> _Work required_: Images excluded, return every record exactly as it reads.
Excerpted data section start
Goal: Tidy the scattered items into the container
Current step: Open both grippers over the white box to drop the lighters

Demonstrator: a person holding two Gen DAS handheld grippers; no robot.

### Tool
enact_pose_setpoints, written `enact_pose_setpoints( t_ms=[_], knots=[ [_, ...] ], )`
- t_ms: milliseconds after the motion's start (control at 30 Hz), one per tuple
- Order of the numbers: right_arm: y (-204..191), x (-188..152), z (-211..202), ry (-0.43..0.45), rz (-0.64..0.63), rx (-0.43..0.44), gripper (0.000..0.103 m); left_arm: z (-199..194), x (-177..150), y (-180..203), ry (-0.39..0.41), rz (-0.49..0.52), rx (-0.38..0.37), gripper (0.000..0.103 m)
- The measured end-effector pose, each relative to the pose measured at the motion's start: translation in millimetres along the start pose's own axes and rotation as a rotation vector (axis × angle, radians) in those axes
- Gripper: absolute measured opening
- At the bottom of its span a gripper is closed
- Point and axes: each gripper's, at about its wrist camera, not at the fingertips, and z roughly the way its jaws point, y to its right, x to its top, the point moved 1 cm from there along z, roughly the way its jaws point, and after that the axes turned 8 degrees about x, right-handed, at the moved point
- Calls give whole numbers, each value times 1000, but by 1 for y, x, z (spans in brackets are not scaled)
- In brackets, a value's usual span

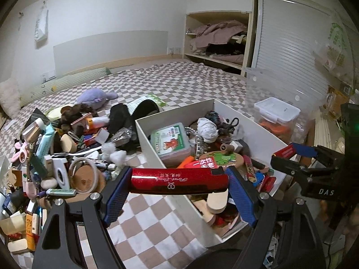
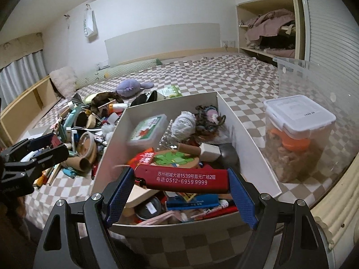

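My left gripper [image 1: 179, 181] is shut on a glittery red tube [image 1: 179, 180], held crosswise above the near left wall of the white box [image 1: 157, 157]. My right gripper [image 2: 180, 180] is shut on a red lighter [image 2: 186, 179] with white printed text, held over the near end of the white box [image 2: 251, 139], which is full of small items. A pile of scattered items [image 1: 56, 157] lies on the checkered bedspread left of the box. The right gripper also shows in the left wrist view [image 1: 289, 154], and the left gripper in the right wrist view [image 2: 44, 148].
A clear lidded tub [image 2: 298, 134] with orange contents stands right of the box inside a clear bin [image 2: 314, 76]. A purple plush toy [image 1: 94, 97] lies behind the pile. An open wardrobe shelf [image 1: 217, 40] with clothes is at the far right.
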Motion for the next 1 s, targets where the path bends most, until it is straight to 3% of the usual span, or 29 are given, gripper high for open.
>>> enact_pose_setpoints(
  t_ms=[1000],
  knots=[
    [38,-7,14,11,96,8,83,38,-19,55,-94,81,-75,83]
  ],
)
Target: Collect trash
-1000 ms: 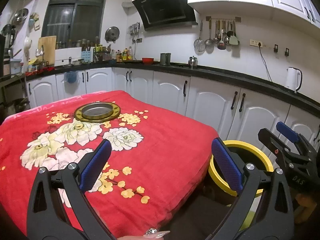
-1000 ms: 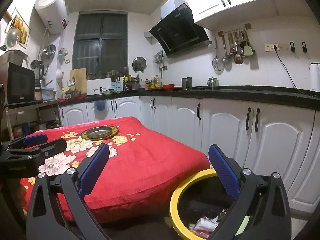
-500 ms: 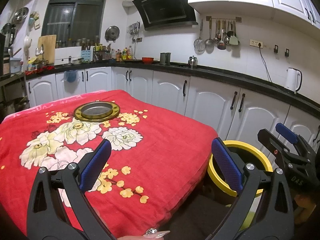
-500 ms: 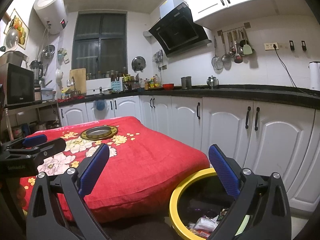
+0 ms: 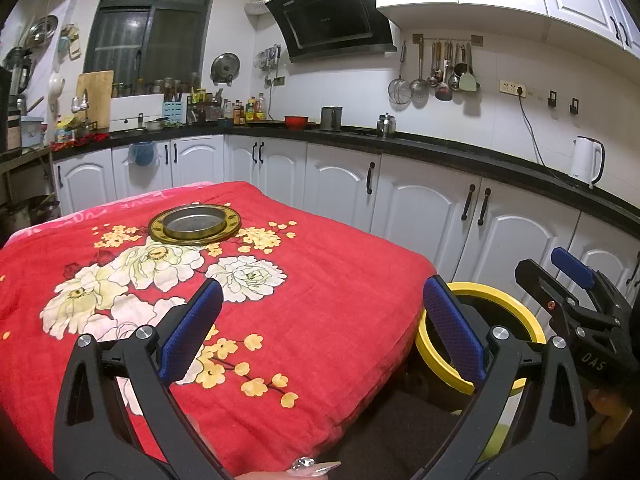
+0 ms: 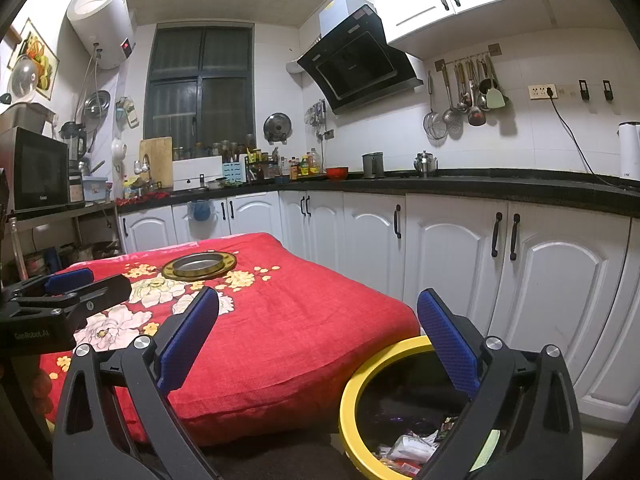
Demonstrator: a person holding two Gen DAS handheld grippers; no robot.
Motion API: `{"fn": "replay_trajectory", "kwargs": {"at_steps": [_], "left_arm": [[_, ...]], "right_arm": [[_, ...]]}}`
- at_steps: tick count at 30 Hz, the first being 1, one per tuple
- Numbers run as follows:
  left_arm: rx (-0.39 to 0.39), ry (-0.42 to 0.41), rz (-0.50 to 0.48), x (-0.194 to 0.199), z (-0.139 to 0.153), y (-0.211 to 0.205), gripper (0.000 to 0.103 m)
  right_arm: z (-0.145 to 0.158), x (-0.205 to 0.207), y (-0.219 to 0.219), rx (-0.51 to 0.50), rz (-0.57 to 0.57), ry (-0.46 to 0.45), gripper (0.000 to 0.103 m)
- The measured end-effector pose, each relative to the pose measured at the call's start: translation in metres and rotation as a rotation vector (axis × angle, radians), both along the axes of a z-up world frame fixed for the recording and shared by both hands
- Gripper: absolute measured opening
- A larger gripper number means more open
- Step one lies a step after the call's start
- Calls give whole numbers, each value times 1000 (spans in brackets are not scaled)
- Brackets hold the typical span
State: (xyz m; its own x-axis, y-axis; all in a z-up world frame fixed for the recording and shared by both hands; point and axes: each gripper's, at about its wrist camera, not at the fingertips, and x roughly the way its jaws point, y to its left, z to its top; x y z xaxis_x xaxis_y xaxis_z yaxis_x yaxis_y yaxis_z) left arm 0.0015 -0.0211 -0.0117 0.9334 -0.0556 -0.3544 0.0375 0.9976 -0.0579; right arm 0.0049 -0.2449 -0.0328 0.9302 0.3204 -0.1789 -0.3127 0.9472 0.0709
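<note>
Both tongs empty, jaws spread wide: my left gripper point(image 5: 320, 332) over the red cloth point(image 5: 320, 280), my right gripper point(image 6: 316, 336) by the yellow bin point(image 6: 356, 384), wrappers point(image 6: 408, 448) already inside. No trash visible on the cloth; only a metal dish point(image 5: 195, 224)

Right claw point(image 5: 560, 280) has edged slightly left and up; nothing else moved

tablecloth point(image 5: 328, 304): fuzzy cloth; bin rim point(image 6: 360, 384): glossy, probably plastic; dish point(image 5: 195, 223): metal
</note>
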Motion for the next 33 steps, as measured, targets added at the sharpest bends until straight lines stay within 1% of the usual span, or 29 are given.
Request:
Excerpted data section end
> _Answer box_:
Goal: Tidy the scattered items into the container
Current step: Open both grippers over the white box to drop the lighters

Demonstrator: a person holding two Gen DAS handheld grippers; no robot.

### Tool
enact_pose_setpoints, written `enact_pose_setpoints( t_ms=[_], knots=[ [_, ...] ], )`
- t_ms: milliseconds after the motion's start (control at 30 Hz), one per tuple
- Order of the numbers: right_arm: y (-204..191), x (-188..152), z (-211..202), ry (-0.43..0.45), rz (-0.64..0.63), rx (-0.43..0.44), gripper (0.000..0.103 m); left_arm: z (-199..194), x (-177..150), y (-180..203), ry (-0.39..0.41), rz (-0.49..0.52), rx (-0.38..0.37), gripper (0.000..0.103 m)
- The measured end-effector pose, each relative to the pose measured at the motion's start: translation in millimetres along the start pose's own axes and rotation as a rotation vector (axis × angle, radians) in those axes
- Gripper: absolute measured opening
- At the bottom of its span a gripper is closed
- Point and axes: each gripper's, at about its wrist camera, not at the fingertips, and z roughly the way its jaws point, y to its right, x to its top, the point moved 1 cm from there along z, roughly the way its jaws point, and after that the axes turned 8 degrees about x, right-handed, at the moved point
- Calls give whole numbers, each value times 1000, but by 1 for y, x, z (spans in brackets are not scaled)
- In brackets, a value's usual span


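My left gripper [image 1: 179, 181] is shut on a glittery red tube [image 1: 179, 180], held crosswise above the near left wall of the white box [image 1: 157, 157]. My right gripper [image 2: 180, 180] is shut on a red lighter [image 2: 186, 179] with white printed text, held over the near end of the white box [image 2: 251, 139], which is full of small items. A pile of scattered items [image 1: 56, 157] lies on the checkered bedspread left of the box. The right gripper also shows in the left wrist view [image 1: 289, 154], and the left gripper in the right wrist view [image 2: 44, 148].
A clear lidded tub [image 2: 298, 134] with orange contents stands right of the box inside a clear bin [image 2: 314, 76]. A purple plush toy [image 1: 94, 97] lies behind the pile. An open wardrobe shelf [image 1: 217, 40] with clothes is at the far right.
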Motion for the next 1 s, targets where the path bends most, until it is straight to 3% of the usual span, or 29 are given, gripper high for open.
>>> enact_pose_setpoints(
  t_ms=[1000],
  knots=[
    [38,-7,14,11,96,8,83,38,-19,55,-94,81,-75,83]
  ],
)
Target: Collect trash
-1000 ms: 
-1000 ms: 
-500 ms: 
-500 ms: 
+0 ms: 
+0 ms: 
Demonstrator: a person holding two Gen DAS handheld grippers; no robot.
Motion API: `{"fn": "replay_trajectory", "kwargs": {"at_steps": [_], "left_arm": [[_, ...]], "right_arm": [[_, ...]]}}`
- at_steps: tick count at 30 Hz, the first being 1, one per tuple
- Numbers run as follows:
  left_arm: rx (-0.39 to 0.39), ry (-0.42 to 0.41), rz (-0.50 to 0.48), x (-0.194 to 0.199), z (-0.139 to 0.153), y (-0.211 to 0.205), gripper (0.000 to 0.103 m)
  right_arm: z (-0.145 to 0.158), x (-0.205 to 0.207), y (-0.219 to 0.219), rx (-0.51 to 0.50), rz (-0.57 to 0.57), ry (-0.46 to 0.45), gripper (0.000 to 0.103 m)
- The measured end-effector pose, each relative to the pose measured at the call's start: translation in metres and rotation as a rotation vector (axis × angle, radians), both along the axes of a z-up world frame fixed for the recording and shared by both hands
- Gripper: absolute measured opening
- A larger gripper number means more open
- Step one lies a step after the call's start
- Calls give whole numbers, each value times 1000 (spans in brackets are not scaled)
- Brackets hold the typical span
State: (xyz m; its own x-axis, y-axis; all in a z-up world frame fixed for the recording and shared by both hands; point and axes: each gripper's, at about its wrist camera, not at the fingertips, and x roughly the way its jaws point, y to its left, z to its top; x y z xaxis_x xaxis_y xaxis_z yaxis_x yaxis_y yaxis_z) left arm 0.0015 -0.0211 -0.0117 0.9334 -0.0556 -0.3544 0.0375 0.9976 -0.0579; right arm 0.0049 -0.2449 -0.0328 0.9302 0.3204 -0.1789 -0.3127 0.9472 0.0709
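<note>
Both tongs empty, jaws spread wide: my left gripper point(image 5: 320, 332) over the red cloth point(image 5: 320, 280), my right gripper point(image 6: 316, 336) by the yellow bin point(image 6: 356, 384), wrappers point(image 6: 408, 448) already inside. No trash visible on the cloth; only a metal dish point(image 5: 195, 224)

Right claw point(image 5: 560, 280) has edged slightly left and up; nothing else moved

tablecloth point(image 5: 328, 304): fuzzy cloth; bin rim point(image 6: 360, 384): glossy, probably plastic; dish point(image 5: 195, 223): metal
</note>
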Motion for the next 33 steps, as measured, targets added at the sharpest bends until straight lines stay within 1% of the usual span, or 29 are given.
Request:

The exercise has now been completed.